Bu boyutta yaşanan hukuksuzlar ve hak ihlalleri karşısında medyanın büyük kesiminin vurdumduymaz ve yok sayıcı tavrı da dikkat çekicidir. Biz insan hakları savunucuları medyanın bu tutumunun kamuoyunun haber alma ve bilgi edinme hakkının ve basın özgürlüğünün de açıkça ihlali olduğunu değerlendiriyoruz.
Toplumsal gösterilere yapılan devlet müdahalesi sonucu yaşanan ölümler, yaralanmalar, toplu gözaltılar yetmezmiş gibi yaralıların tedavisi engelleniyorsa, tedavi etmek isteyen hekimler, hukuki destek vermek isteyen avukatlar gözaltına alınıyorsa, ihlalleri tespit etmek isteyen insan hakları savunucularına saldırılıyorsa; Avukatların mağdurlara hukuki destek talepleri, özellikle TEM Şubesi Polislerince keyfi olarak engelleniyorsa, destek masası oluşturan Baronun elektriğinin kesilmesine varan müdahale haberleri geliyorsa; tüm bunların toplamının tek tanımı Devlet “teröründen” başka bir şey değildir!.. AKP devletleşmiş, devlet AKP’lileşmiştir. Devletin-AKP’nin otoriter-baskıcı karakteri özgürlüklerin önündeki en büyük engeldir. Bu zihniyeti ve uygulamalarını kınıyoruz.

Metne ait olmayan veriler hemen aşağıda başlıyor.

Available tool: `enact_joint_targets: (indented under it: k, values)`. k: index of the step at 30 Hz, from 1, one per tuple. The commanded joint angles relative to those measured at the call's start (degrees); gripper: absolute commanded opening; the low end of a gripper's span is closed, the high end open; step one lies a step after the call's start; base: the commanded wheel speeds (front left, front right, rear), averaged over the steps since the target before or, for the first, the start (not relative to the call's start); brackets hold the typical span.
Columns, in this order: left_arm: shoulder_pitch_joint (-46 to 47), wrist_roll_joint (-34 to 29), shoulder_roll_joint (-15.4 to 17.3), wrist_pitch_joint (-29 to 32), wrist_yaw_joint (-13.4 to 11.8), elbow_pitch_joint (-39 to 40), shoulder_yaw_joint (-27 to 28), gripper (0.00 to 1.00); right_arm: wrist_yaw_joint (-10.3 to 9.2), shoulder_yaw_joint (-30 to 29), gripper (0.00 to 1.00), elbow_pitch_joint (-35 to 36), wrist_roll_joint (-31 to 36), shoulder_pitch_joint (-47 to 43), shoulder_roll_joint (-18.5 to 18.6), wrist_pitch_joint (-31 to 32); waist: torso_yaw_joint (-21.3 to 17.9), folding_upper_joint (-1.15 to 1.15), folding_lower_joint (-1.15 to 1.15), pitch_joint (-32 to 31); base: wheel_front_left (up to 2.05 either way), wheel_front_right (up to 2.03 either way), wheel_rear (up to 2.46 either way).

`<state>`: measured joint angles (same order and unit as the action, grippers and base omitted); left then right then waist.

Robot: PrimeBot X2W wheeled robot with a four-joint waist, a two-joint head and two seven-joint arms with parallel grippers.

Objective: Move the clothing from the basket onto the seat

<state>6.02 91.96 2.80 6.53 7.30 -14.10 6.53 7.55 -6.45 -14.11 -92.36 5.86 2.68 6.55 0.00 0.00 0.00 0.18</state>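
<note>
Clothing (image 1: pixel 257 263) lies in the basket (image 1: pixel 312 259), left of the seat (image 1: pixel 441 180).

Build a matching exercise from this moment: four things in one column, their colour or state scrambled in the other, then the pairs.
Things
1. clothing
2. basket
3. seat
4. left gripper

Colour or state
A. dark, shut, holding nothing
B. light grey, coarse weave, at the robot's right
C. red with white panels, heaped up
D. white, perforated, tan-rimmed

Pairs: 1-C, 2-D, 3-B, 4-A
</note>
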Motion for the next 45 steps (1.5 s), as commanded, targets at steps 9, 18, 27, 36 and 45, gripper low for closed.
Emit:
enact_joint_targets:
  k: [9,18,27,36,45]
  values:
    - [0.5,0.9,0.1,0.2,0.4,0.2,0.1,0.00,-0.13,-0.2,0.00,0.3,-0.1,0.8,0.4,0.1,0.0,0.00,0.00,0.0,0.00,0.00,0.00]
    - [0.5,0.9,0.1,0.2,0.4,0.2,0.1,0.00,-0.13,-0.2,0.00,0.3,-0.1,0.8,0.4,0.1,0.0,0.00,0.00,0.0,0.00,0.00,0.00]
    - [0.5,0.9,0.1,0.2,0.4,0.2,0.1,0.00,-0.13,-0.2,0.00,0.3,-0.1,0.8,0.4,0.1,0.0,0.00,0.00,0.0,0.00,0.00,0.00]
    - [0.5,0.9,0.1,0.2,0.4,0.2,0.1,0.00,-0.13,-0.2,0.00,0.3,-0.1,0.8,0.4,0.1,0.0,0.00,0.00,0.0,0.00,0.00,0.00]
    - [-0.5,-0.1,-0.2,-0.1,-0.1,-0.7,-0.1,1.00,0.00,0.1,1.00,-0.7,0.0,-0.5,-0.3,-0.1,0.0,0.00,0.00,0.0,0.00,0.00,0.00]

Siyasal iktidarın temsilcisi Başbakanın tüm açıklamaları “çoğunluğun azınlığa tabi olması gerektiği!..” yönündeki tekçi zihniyetin bir sonucudur. Kendisi gibi düşünmeyenleri “üç beş çapulcu” olarak değerlendirerek, “gerekirse Taksim’e camii de yaparım!..” sözleriyle ifade bulan “çoğunluk demokrasisi” tarihin çöplüğünde çoktan yer almış Otoriter Demokrasidir!.. Bu tekçi anlayış bu coğrafyanın acil ihtiyacı olan barış konusundaki en büyük zihniyet engelidir. Bu zihniyet devam ettirilmeye çalışılan barış ve çözüm sürecini de tehlikeye atmakta, provokasyonlara açık bir zemin hazırlamaktadır. Başbakan’ın ‘%50’yi evlerinde zor tutuyoruz’ söylemi toplumsal barışı tehdit eden tehlikeli bir açıklamadır.
Bizce, tüm bu yaşananların ve yaşanacakların sorumlusu insan haklarına ve demokrasiye saygısı olmayan otoriter zihniyetidir!

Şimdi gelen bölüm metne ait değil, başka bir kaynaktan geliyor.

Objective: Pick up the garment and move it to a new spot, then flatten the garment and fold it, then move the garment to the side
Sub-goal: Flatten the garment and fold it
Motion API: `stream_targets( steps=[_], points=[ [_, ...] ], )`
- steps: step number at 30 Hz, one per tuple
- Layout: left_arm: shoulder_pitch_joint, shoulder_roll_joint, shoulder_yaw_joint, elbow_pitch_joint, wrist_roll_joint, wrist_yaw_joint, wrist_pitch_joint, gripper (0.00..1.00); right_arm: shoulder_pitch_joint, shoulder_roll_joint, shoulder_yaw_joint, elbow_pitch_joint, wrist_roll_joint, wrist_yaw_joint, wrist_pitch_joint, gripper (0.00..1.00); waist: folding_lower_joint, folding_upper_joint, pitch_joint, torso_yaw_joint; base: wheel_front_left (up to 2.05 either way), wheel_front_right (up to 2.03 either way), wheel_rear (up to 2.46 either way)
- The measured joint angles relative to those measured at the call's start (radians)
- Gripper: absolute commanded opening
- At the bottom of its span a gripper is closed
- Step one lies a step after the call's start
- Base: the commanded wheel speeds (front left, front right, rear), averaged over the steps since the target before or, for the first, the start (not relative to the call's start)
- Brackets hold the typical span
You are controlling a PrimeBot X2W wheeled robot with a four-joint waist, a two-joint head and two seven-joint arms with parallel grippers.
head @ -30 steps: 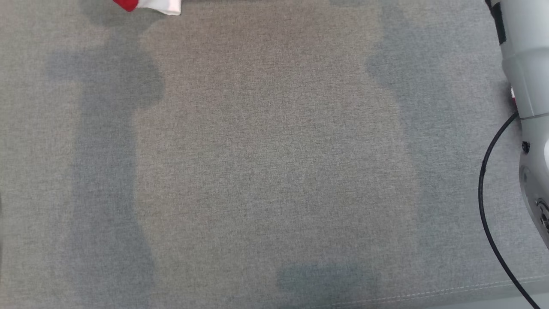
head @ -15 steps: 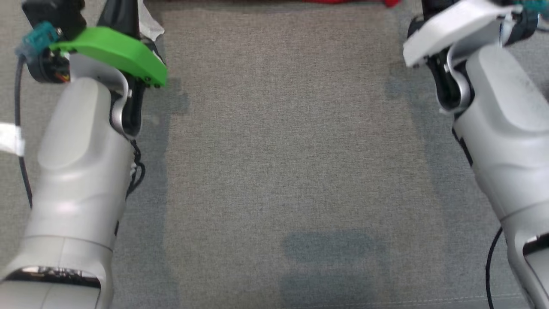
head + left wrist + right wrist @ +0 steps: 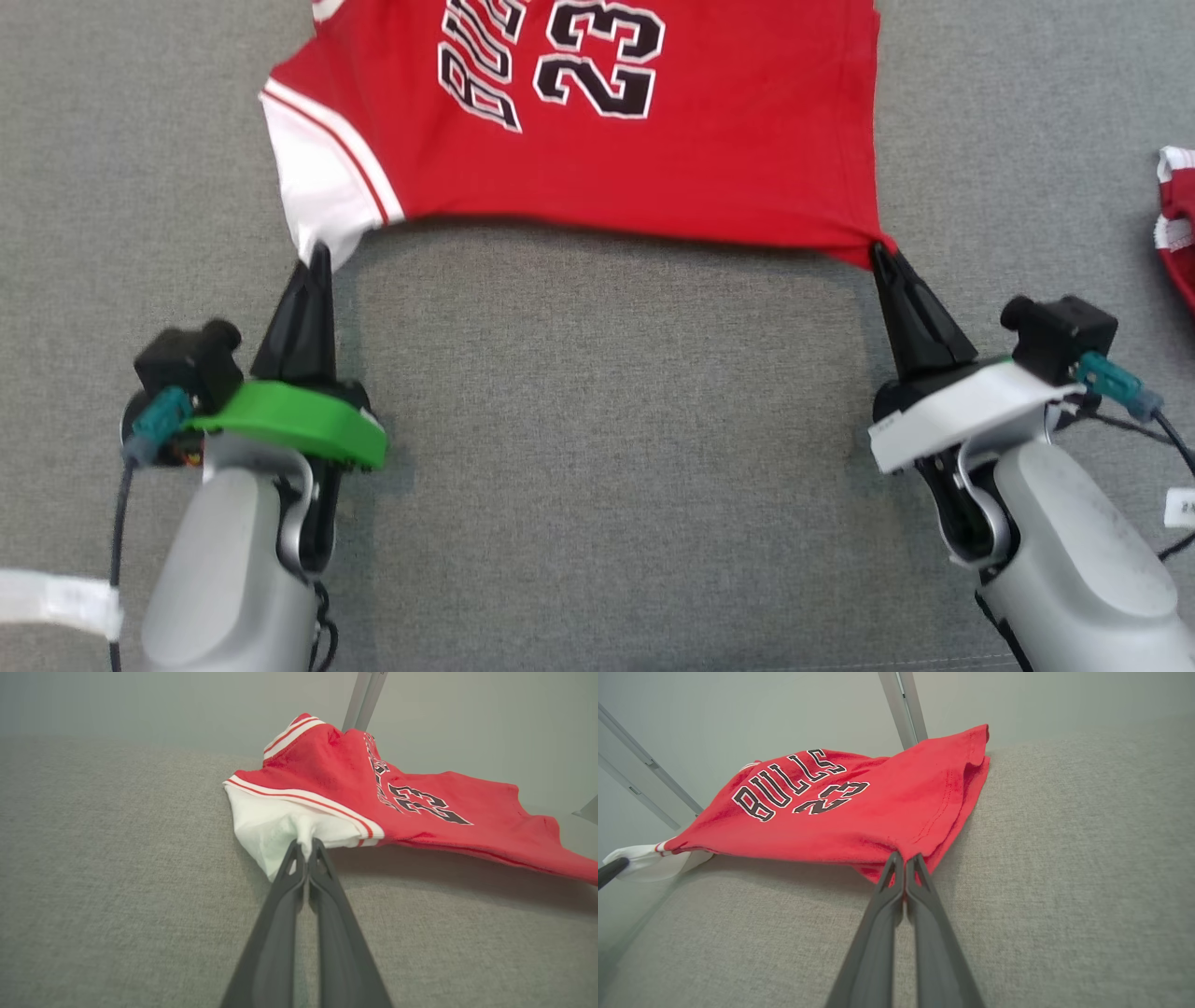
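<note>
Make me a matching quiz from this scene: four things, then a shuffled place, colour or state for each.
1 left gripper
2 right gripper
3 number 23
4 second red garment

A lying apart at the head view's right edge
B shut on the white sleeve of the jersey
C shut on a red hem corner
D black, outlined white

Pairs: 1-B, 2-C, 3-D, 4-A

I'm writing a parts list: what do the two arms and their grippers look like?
The left arm and right arm are smooth pale grey shells. The left gripper and right gripper each have two long, tapering dark fingers. The left wrist carries a green plate, the right a white plate. Each has a black camera block with a teal connector and black cable.
</note>
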Motion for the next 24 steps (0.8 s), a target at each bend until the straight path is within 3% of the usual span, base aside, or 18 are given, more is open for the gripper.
stream_targets(
  steps=[5, 12, 24],
  points=[
    [0.201, 0.001, -0.021, -0.117, 0.027, 0.023, 0.006, 0.00, 0.160, -0.012, -0.024, -0.078, -0.012, 0.000, 0.000, 0.00, -0.0001, 0.0000, -0.057, -0.008, 0.00, 0.00, 0.00],
    [0.496, -0.007, -0.079, -0.391, 0.040, 0.117, 0.159, 0.00, 0.369, -0.040, -0.078, -0.171, -0.029, 0.000, 0.030, 0.00, 0.0000, 0.0000, -0.151, -0.015, 0.00, 0.00, 0.00],
    [0.763, -0.017, -0.131, -0.680, 0.033, 0.236, 0.339, 0.00, 0.635, -0.014, -0.202, -0.371, -0.076, 0.000, 0.189, 0.00, -0.0001, 0.0000, -0.237, 0.002, 0.00, 0.00, 0.00]
  ],
)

Gözaltına alınanlar derhal serbest bırakılmalıdır.
Göstericilere yapılan hukuk dışı müdahale ile işkence, yaralama ve yaşam hakkı ihlalinde bulunan kolluk görevlilerine yönelik etkili soruşturma ve kovuşturma yapılmalıdır.
Taksim Gezi Parkı projesi iptal edilmelidir.
Gaz bombası kullanılması yasaklanmalıdır.
Taksim başta olmak üzere Türkiye’deki tüm meydanlarda kamusal alanlarda toplantı ve gösteri yasaklarına son verilmelidir.
Hükümet halktan özür dilemeli, İçişleri Bakanı ve diğer sorumlular derhal istifa etmeli veya görevden alınmalıdır.
Başbakan toplumu daha fazla gerecek ve toplumsal barışı tehdit edebilecek açıklamalardan vazgeçmeli ve toplumun taleplerini dikkate almalıdır.
Unutulmamalıdır ki: İnsanlık onuru baskıları yenecektir.